For millennia, Christians have saved the corpses of saints. Worshipers would make pilgrimages to view the bodies or body parts on display and share in their holiness.
I recently listened to an NPR book tour podcast featuring Peter Manseau, author of a recent book about holy relics. He described how worshipers would be so overcome with awe that a few bit off pieces of the saints’ bodies (in one case, a toe). I was both horrified and impressed. I’ve never believed in anything strongly enough to make me want to go Mike Tyson on the dead.
The relic discussion got me thinking about the modern era, and I realized that science is teeming with relics as well. This is true both on a general and an individual level. On a general level, we can point to archaeologists unearthing ancient remains of lost civilizations and species. A recent Nova special on Neanderthals documented the genomic analysis of Neanderthal remains to answer questions about our common ancestry. More commonly, bones are carbon-dated and skeletons are modeled for their aerodynamics or for bipedal versus quadrupedal motion.
But the most fascinating kinds of modern relics come from specific individuals. They are prized for the unusual features of that individual rather than their representativeness of a species as a whole. For example, Einstein’s brain was preserved and studied. Scientists found that the size and surface morphology of his parietal lobes were different from those in non-genius controls. Fragments of Beethoven’s skull and hair have revealed that the composer died of lead poisoning, which might account for his medical problems later in life, although probably not his deafness. And scientists have been trying to get a DNA sample from Lincoln’s tomb to conduct genetic testing for a specific type of genetic illness, spinocerebellar ataxia type 5.

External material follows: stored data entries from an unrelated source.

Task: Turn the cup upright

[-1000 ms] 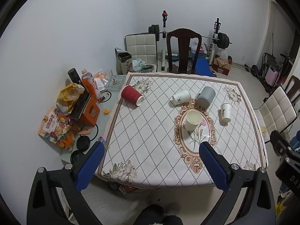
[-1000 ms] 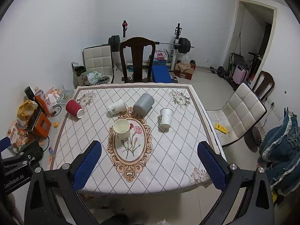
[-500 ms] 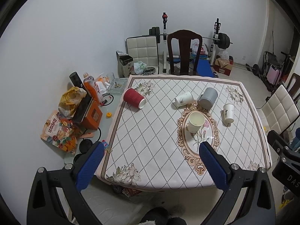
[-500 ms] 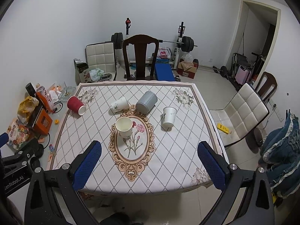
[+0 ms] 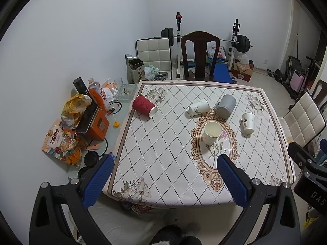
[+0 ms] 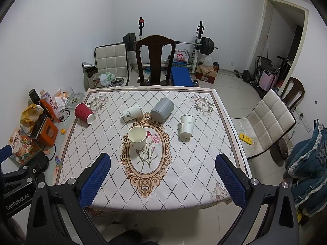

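Several cups are on a table with a diamond-pattern cloth. A red ribbed cup lies on its side at the far left, and it also shows in the right wrist view. A white printed cup and a grey cup lie on their sides at the back. A cream cup stands upright on the floral oval. A white cup stands at the right. My left gripper and right gripper are open, empty, high above the near table edge.
A glass side table left of the table holds bottles, bags and an orange box. A dark wooden chair stands behind the table, a white padded chair at the right. Gym equipment lines the back wall.
Both grippers have drawn back and risen a little from the table, so the cups look slightly farther. No cup has moved. Both grippers stay open.
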The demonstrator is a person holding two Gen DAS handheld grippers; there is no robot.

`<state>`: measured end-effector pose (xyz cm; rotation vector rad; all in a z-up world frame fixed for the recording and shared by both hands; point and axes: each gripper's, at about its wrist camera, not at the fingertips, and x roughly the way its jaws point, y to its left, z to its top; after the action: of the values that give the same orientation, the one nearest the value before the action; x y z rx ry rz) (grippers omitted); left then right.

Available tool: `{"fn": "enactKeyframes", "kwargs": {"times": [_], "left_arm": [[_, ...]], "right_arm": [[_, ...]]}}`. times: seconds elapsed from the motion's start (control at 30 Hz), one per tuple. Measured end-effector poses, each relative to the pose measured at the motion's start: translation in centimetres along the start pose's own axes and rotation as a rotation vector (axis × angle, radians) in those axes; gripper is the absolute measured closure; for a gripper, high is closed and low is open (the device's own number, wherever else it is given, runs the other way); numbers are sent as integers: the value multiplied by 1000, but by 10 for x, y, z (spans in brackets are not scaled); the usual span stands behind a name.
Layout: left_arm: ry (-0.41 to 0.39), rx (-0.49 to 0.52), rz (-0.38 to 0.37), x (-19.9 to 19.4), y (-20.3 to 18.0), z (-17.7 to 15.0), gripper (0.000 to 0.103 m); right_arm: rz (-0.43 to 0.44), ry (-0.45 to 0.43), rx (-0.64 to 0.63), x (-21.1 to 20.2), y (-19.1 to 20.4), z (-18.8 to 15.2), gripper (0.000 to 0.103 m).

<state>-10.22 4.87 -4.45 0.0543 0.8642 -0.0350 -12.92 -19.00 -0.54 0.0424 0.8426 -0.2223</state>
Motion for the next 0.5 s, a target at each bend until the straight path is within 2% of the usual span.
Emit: {"fn": "enactKeyframes", "kwargs": {"times": [0.5], "left_arm": [[6,4,-7,2,-9,-1,0]], "right_arm": [[2,13,-6,4,5,1,0]]}}
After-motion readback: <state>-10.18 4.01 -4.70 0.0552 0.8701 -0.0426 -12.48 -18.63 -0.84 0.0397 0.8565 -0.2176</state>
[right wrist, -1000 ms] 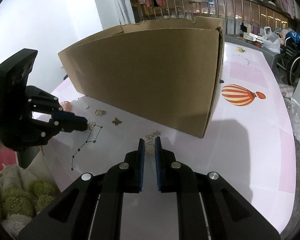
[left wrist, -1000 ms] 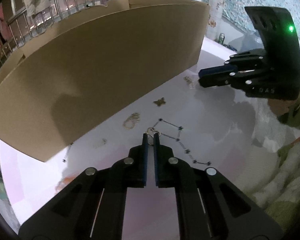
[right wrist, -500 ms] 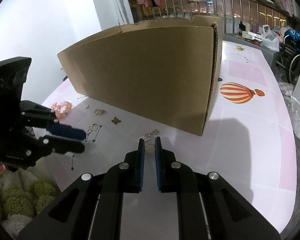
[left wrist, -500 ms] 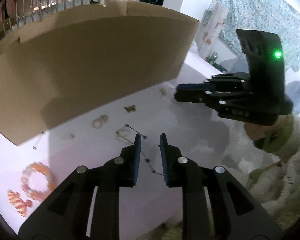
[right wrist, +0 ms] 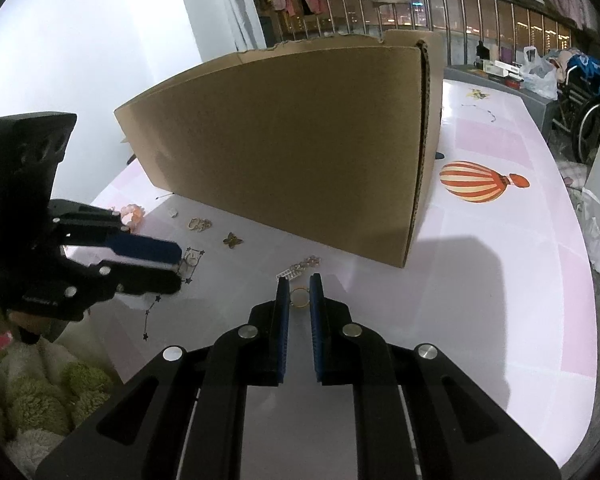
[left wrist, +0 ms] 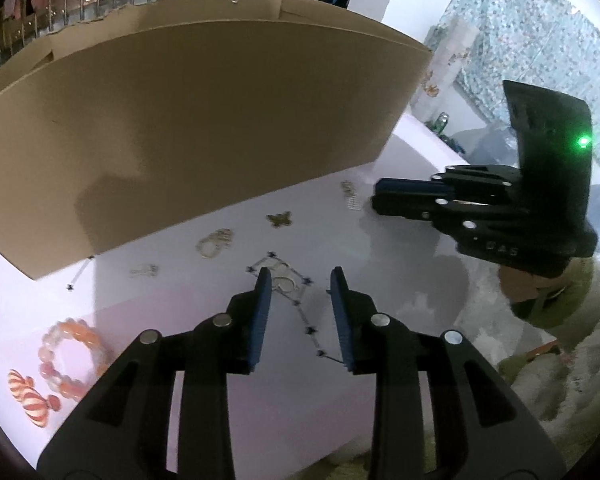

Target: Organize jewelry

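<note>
Since a second ago the left tool (left wrist: pixel 298 276) has let go of the small gold earring (left wrist: pixel 283 282) it was pinching; its jaws are opening, and the earring now lies on the desk (left wrist: pixel 400 280) just beyond and between the blue fingertips (left wrist: pixel 264 280), touched by neither. That earring rests inside the angular loop of a printed star pattern (left wrist: pixel 296 300) on the desk surface. Ahead and to the left of the left tool lie a gold looped piece (left wrist: pixel 215 242) and a smaller pale piece (left wrist: pixel 144 270), with a butterfly charm (left wrist: pixel 279 219) ahead of the tips, all near the foot of the big cardboard box (left wrist: pixel 188 128). Close to the tool's left side sits an orange bead bracelet (left wrist: pixel 70 356), beside a printed striped balloon (left wrist: pixel 30 398). The right tool (right wrist: pixel 299 280) has kept its place, its jaws pressed in on a thin gold ring (right wrist: pixel 299 296) held upright between the blue pads. Just past its tips a silvery dangling piece (right wrist: pixel 300 268) lies on the desk, near the box's corner. In the right wrist view the left tool shows at the left, hovering over the earring, a person's fuzzy green sleeve (right wrist: pixel 40 392) below it.
</note>
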Motion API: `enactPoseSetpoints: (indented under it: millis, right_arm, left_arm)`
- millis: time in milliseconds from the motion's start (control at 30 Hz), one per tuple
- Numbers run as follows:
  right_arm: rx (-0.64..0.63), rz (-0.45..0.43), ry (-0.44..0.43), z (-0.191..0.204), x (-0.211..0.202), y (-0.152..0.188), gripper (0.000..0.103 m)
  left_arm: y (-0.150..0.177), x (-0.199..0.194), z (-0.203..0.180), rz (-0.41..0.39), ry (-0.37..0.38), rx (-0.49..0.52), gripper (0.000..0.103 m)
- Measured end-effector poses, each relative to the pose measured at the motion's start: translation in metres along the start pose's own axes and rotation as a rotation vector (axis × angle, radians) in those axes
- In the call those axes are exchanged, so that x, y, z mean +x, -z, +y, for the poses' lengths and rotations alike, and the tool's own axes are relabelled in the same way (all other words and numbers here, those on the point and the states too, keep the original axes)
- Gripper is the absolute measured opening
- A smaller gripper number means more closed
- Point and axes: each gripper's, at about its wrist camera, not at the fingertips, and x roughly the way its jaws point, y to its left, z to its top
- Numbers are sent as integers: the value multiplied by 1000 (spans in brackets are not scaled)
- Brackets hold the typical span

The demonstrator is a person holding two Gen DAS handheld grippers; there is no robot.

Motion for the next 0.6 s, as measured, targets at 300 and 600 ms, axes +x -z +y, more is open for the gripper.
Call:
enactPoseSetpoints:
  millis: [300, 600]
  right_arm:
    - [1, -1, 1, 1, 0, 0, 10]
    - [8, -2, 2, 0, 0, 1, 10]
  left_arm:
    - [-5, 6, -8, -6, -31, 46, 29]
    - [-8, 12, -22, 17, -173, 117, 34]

To understand why relics have persisted over time, it’s useful to ask what purpose they serve. Why collect the dead? As I mentioned, the ancient relics were valuable for their holiness. At the time, religion was the only path to understanding the world. Why are we here? What came before us? How can we gain control of our lives, both on Earth and after death? God was the source of those answers and the relics were a portal to god.
Despite all that has changed about our society and our ways of thinking, modern relics serve the same purpose. They may not be thought of as a phone line to god, yet we still value them for what they can explain. They tell us about our evolution and about the lives of the historical figures who shaped society and have become our modern legends. They provide a window into the nature of human genius, creativity, good and evil; a portal to ourselves. And that is something I can truly believe in.